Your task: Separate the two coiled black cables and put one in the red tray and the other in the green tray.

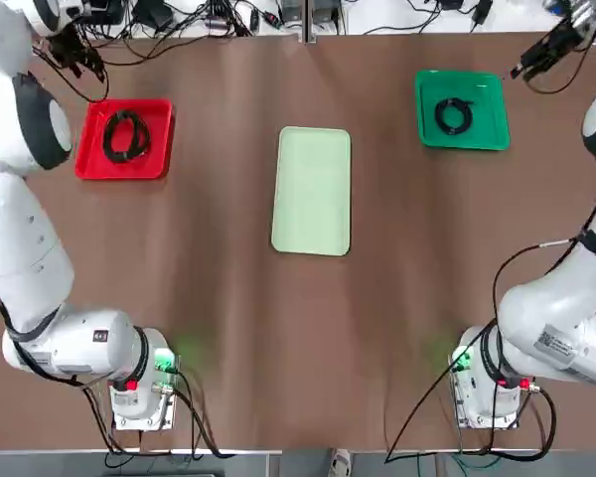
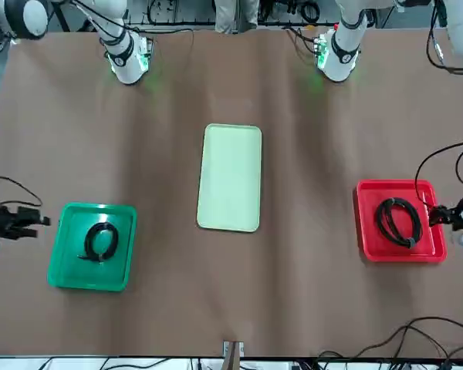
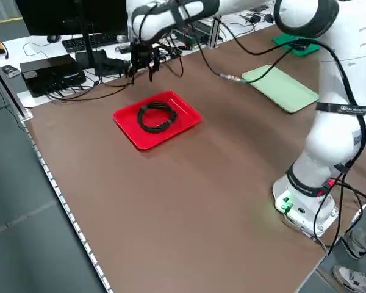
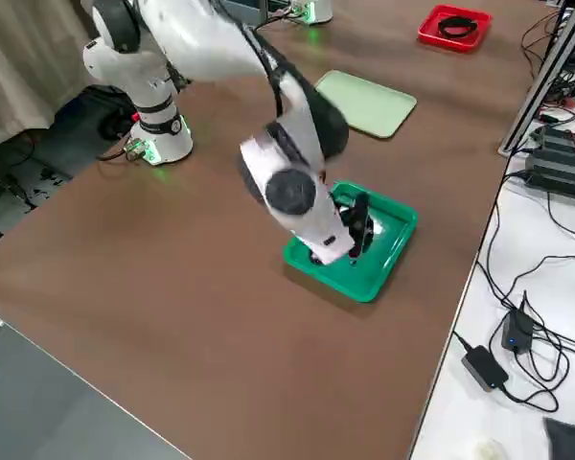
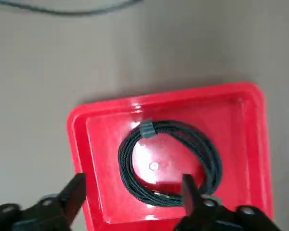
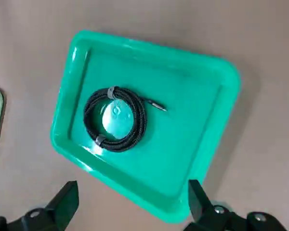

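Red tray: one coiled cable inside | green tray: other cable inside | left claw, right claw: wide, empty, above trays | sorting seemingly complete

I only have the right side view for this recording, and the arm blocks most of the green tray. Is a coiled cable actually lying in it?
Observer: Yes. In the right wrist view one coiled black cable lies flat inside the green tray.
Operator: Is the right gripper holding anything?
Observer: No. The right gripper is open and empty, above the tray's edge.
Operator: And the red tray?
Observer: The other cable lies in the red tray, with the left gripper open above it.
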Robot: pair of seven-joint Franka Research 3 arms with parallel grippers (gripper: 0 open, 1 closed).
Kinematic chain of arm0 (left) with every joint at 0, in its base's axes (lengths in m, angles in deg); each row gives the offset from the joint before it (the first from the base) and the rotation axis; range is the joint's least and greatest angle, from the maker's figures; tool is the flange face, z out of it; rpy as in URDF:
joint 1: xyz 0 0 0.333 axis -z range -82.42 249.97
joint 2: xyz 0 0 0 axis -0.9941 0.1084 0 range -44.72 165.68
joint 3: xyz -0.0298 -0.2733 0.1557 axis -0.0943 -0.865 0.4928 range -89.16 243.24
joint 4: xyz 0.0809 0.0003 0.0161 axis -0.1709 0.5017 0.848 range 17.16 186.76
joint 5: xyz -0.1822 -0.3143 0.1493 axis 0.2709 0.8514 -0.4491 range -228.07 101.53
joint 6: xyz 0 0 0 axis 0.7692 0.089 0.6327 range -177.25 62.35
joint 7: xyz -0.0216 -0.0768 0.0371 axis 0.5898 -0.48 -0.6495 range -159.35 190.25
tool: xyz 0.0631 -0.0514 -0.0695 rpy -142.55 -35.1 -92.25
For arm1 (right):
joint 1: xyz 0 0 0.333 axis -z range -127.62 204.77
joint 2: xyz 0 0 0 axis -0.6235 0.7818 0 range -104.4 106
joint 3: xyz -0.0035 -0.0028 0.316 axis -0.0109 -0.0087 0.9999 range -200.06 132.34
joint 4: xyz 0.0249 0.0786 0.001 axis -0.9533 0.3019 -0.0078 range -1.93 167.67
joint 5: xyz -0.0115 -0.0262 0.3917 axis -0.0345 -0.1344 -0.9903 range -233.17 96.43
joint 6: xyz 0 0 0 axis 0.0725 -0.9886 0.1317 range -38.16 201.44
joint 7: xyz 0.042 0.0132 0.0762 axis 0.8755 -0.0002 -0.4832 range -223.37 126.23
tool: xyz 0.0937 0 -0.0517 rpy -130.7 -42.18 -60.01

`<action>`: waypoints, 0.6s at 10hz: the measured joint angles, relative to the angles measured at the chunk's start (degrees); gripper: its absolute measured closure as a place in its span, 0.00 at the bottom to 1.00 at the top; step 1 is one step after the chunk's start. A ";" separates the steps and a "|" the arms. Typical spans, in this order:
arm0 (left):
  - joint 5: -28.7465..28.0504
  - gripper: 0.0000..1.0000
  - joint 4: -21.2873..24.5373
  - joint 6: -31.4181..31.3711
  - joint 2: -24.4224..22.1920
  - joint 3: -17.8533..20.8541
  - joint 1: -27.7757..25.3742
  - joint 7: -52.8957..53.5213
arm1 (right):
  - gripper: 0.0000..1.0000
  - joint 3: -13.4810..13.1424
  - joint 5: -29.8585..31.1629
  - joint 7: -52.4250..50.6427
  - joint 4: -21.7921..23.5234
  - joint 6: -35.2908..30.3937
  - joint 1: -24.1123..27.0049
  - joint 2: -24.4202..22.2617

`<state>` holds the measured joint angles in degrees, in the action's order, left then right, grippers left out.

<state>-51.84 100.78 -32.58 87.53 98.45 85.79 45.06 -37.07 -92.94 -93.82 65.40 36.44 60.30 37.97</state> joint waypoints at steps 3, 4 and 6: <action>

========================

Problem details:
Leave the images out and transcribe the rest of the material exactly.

Exercise result:
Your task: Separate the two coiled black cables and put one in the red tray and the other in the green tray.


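Red tray: one coiled cable inside | green tray: other cable inside | left claw, right claw: wide, empty, above trays | sorting seemingly complete

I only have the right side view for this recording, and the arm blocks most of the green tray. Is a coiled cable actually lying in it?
Observer: Yes. In the right wrist view one coiled black cable lies flat inside the green tray.
Operator: Is the right gripper holding anything?
Observer: No. The right gripper is open and empty, above the tray's edge.
Operator: And the red tray?
Observer: The other cable lies in the red tray, with the left gripper open above it.
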Robot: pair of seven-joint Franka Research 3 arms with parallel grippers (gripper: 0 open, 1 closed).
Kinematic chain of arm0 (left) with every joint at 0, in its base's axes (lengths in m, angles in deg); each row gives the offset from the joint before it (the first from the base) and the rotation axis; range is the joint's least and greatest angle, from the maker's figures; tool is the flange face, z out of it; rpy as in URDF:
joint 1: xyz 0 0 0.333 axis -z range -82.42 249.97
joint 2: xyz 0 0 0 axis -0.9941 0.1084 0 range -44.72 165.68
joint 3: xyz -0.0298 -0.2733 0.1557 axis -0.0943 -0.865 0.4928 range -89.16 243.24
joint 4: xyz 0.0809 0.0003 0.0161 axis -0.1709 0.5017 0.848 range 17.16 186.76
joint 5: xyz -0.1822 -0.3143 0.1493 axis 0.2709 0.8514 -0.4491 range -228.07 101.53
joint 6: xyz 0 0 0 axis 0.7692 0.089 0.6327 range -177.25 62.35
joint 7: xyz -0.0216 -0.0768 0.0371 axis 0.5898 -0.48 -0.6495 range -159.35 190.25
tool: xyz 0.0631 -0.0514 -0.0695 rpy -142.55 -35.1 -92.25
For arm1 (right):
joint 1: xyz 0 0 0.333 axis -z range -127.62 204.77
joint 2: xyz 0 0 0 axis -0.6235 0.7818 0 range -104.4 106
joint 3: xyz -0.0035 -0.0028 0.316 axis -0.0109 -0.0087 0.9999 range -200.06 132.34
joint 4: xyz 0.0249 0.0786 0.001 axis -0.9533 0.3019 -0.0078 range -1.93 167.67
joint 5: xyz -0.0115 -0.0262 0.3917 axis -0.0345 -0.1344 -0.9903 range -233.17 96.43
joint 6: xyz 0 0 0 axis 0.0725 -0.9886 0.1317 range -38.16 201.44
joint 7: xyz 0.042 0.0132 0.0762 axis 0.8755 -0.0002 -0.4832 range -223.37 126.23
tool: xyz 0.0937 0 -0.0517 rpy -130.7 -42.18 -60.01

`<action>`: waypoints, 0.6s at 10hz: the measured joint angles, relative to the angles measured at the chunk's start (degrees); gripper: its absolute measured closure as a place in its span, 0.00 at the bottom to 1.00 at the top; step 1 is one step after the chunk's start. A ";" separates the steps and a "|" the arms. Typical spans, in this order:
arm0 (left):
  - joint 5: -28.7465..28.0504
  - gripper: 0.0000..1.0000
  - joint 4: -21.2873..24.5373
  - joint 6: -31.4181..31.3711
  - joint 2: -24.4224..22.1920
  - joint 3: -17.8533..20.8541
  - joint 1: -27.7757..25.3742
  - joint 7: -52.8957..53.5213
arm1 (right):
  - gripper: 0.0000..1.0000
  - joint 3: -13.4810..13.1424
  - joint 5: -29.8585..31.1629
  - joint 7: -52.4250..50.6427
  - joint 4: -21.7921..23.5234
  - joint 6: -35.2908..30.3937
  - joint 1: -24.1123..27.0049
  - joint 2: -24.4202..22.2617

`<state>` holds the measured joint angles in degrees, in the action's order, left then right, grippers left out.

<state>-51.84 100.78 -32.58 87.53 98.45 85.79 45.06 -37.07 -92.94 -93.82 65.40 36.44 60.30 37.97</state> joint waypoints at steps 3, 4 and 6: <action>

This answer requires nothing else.